__What is needed__
Return, in their exact form, the lines that lie between the start of the data below and the line containing "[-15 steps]", with both ends included.

__Data excerpt__
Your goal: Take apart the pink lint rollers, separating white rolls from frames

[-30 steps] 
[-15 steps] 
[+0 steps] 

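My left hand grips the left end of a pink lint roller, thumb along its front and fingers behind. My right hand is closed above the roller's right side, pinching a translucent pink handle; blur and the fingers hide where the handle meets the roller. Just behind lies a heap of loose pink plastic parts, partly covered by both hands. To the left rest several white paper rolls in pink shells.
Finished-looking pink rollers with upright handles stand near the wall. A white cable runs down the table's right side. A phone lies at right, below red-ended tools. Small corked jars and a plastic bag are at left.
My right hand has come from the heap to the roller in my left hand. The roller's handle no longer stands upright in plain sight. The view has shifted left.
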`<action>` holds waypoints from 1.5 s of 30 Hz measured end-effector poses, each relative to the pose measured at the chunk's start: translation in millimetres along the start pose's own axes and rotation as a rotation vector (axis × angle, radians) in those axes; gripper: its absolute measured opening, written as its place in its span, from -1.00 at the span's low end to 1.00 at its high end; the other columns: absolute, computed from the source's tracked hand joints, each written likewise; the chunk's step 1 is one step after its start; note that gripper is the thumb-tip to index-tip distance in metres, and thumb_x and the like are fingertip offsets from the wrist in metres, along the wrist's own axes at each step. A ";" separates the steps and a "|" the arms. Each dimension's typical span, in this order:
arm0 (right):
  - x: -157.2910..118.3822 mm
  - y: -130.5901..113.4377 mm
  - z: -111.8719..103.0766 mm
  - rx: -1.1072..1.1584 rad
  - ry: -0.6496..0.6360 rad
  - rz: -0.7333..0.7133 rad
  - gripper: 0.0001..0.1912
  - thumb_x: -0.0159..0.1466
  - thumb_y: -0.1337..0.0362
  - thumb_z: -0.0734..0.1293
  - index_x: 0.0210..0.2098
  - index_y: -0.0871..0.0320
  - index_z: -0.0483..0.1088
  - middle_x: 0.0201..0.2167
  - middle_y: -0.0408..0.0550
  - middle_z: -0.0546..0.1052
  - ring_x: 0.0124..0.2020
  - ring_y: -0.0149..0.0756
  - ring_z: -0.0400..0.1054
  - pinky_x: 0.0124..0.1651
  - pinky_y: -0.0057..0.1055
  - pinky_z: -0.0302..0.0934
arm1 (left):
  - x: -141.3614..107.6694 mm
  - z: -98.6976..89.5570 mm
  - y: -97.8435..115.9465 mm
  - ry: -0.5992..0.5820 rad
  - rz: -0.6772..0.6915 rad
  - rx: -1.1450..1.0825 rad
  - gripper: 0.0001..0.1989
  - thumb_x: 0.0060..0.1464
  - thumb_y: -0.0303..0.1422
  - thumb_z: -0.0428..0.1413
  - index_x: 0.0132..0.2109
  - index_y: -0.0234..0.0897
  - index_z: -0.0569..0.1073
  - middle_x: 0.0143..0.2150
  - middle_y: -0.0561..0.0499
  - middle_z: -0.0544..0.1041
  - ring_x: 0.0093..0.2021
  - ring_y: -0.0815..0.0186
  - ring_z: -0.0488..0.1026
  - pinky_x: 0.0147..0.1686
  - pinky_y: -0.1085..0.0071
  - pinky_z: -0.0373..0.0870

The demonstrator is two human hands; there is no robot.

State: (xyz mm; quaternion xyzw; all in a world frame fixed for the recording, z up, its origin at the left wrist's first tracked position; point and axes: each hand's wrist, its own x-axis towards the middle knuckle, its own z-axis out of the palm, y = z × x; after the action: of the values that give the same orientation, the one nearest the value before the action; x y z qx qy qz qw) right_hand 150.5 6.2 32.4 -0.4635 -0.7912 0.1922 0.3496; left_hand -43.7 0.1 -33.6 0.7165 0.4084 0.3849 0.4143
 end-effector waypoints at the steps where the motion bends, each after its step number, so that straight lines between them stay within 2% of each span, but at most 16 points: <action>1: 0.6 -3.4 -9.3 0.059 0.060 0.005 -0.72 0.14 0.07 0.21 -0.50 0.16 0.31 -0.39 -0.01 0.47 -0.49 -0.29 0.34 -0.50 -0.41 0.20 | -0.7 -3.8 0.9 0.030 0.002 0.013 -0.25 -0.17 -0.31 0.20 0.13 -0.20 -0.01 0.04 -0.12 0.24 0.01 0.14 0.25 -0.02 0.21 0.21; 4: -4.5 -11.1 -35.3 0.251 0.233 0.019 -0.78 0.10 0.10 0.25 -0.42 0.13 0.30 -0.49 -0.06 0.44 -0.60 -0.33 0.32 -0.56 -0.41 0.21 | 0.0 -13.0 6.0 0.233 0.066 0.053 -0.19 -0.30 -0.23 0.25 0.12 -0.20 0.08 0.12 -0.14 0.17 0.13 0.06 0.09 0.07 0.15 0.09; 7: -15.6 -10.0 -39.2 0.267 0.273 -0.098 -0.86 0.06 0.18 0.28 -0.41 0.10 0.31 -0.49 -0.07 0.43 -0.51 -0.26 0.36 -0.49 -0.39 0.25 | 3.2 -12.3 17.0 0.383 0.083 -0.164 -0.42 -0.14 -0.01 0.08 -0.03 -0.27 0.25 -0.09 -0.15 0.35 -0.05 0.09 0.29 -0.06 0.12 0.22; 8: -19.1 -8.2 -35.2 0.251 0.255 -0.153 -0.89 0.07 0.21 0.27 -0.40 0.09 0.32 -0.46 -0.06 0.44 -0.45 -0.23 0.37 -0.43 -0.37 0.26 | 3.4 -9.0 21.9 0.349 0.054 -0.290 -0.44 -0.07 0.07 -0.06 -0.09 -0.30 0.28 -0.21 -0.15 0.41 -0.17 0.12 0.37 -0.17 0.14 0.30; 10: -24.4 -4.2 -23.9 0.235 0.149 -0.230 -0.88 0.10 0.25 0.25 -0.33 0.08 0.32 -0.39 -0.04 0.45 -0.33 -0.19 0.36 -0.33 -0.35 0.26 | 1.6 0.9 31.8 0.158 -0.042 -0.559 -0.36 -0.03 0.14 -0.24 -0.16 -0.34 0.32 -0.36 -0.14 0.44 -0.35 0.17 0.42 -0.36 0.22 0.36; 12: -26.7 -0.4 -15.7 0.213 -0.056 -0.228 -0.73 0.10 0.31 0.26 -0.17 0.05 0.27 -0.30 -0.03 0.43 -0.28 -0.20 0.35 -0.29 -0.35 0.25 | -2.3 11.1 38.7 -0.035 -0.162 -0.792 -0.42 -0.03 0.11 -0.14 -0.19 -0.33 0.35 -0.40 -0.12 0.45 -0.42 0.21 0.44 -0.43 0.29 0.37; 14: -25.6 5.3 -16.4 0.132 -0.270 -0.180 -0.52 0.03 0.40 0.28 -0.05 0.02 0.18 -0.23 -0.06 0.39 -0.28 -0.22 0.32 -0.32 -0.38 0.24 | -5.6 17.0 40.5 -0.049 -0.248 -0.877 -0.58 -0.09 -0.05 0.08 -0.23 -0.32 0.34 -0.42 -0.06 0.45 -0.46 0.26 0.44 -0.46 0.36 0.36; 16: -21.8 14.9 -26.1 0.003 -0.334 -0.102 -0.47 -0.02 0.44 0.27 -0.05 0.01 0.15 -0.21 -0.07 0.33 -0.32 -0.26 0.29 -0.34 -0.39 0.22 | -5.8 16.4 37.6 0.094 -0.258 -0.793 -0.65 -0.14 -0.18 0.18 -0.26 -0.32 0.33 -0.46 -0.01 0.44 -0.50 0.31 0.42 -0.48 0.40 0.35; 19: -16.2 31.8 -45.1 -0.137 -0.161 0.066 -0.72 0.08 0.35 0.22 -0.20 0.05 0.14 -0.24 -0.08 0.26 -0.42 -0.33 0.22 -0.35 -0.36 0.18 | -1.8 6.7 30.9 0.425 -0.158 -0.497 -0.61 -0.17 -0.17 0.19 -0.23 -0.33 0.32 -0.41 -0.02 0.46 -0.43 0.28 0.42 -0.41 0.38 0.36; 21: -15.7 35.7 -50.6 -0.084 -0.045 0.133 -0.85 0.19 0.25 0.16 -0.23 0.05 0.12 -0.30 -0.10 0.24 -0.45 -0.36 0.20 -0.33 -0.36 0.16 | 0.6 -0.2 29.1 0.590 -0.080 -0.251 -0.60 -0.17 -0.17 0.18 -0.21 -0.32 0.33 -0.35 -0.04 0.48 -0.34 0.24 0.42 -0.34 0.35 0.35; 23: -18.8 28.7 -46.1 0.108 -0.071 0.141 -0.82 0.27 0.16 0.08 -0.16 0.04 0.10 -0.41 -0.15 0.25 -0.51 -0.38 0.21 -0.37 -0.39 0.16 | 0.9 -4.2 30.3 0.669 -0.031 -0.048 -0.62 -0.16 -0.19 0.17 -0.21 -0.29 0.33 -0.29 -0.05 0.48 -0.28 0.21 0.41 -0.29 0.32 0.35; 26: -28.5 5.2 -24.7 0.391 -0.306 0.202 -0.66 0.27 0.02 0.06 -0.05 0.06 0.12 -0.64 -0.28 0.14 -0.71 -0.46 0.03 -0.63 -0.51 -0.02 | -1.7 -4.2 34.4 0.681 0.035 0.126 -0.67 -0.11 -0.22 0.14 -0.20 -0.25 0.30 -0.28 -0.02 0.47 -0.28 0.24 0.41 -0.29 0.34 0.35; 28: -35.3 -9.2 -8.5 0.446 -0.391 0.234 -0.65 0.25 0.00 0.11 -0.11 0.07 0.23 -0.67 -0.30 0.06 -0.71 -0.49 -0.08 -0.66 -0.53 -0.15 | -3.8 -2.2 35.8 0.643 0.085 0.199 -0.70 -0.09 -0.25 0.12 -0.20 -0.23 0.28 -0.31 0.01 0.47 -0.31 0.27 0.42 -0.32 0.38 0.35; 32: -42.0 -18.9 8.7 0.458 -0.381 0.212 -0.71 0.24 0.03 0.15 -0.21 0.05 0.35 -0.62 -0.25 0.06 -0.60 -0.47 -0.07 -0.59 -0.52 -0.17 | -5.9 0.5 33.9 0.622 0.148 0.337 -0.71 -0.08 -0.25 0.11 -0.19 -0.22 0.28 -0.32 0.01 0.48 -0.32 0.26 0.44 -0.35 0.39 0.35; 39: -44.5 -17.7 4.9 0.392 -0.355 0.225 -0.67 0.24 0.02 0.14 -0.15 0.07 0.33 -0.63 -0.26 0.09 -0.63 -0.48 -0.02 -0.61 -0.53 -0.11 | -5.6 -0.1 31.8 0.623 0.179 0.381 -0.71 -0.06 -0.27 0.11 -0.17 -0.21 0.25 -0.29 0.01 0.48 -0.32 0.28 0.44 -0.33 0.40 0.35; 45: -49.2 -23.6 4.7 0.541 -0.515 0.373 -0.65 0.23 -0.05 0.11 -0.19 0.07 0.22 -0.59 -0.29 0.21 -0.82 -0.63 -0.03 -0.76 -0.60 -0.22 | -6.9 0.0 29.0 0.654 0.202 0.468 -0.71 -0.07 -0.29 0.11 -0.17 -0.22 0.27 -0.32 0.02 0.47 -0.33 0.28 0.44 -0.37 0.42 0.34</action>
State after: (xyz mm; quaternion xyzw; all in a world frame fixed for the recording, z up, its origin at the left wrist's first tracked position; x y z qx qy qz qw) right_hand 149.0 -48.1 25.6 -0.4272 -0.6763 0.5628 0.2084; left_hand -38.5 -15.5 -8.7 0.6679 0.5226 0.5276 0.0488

__Reply to the exercise__
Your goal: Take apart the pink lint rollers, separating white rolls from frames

[-30 steps] 
[-15 steps] 

No more output is needed for this exercise.